In 714 BC, King Sargon II led an offensive into Urartian territory. His early victories, especially at the Battle of Lake Urmia and his ransack of the head Uratuan temple at Mushashir, almost caused total defeat for his Uratuan counterpart, King Rusa I.

==Urartian counterattack==
After Sargon's death in 706 BC, King Rusa's successor, Argishti II, launched a major counterattack, with his forces driving the Assyrians back across the pre-war border and deep into Assyrian colonies in northwestern Iran, reconquering major towns and cities around Lake Urmia, including Mushashir, Ushnu, and Tepe.

==Assyrian victory==

The borders of Urartu and its neighbors during the final years of its existence, 610–585 BC.
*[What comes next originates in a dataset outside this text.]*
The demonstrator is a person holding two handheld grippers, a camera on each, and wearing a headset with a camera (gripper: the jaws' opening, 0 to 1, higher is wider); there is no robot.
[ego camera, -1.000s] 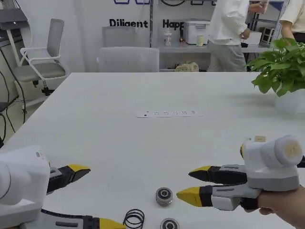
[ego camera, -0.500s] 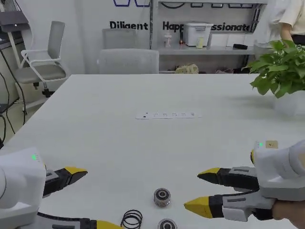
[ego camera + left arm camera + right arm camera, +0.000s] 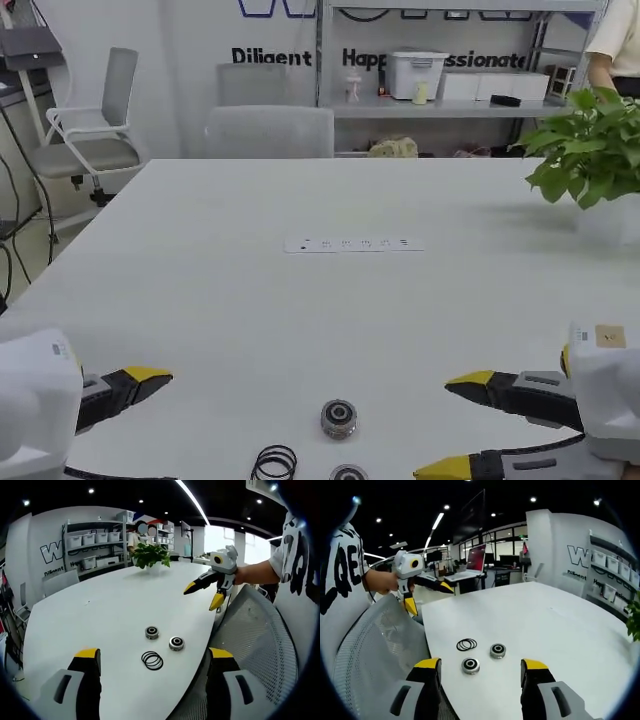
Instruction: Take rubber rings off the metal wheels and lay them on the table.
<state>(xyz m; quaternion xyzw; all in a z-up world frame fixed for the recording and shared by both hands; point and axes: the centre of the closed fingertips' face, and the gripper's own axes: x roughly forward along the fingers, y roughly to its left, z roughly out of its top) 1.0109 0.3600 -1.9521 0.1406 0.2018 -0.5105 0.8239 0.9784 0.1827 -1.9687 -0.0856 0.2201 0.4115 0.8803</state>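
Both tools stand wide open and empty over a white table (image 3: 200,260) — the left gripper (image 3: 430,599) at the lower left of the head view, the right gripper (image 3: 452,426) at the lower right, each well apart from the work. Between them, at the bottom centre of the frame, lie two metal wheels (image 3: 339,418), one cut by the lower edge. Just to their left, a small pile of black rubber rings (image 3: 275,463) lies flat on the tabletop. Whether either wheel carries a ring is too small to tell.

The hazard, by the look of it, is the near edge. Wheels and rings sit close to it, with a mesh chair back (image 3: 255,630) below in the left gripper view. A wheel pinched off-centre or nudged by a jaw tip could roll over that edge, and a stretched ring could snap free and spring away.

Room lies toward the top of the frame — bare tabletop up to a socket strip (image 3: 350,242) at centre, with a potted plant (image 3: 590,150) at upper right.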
After the Uratuan victories during the early part of King Argishti II's reign, Urartu experienced a "Golden Age" characterized by a lengthy peace and economic prosperity throughout the remainder of Arghisti's reign and the entire rule of his successor, Rusa II. However, King Rusa III was repeatedly defeated by the Assyrians. This ultimately turned Urartu into an Assyrian client state, used as a buffer on the northern borders of this powerful empire.

==Aftermath==
Both states did not last long after the end of the war. The Assyrian capital, Nineveh, was sacked and destroyed by a coalition of its former subject peoples, the Babylonians, Chaldeans, Medes, Scythians and Cimmerians, in 612 BC, with Assyria finally falling by 609 BC. The Medes and Scythians then turned on the remnants of Urartu, destroying it c. 590 BC.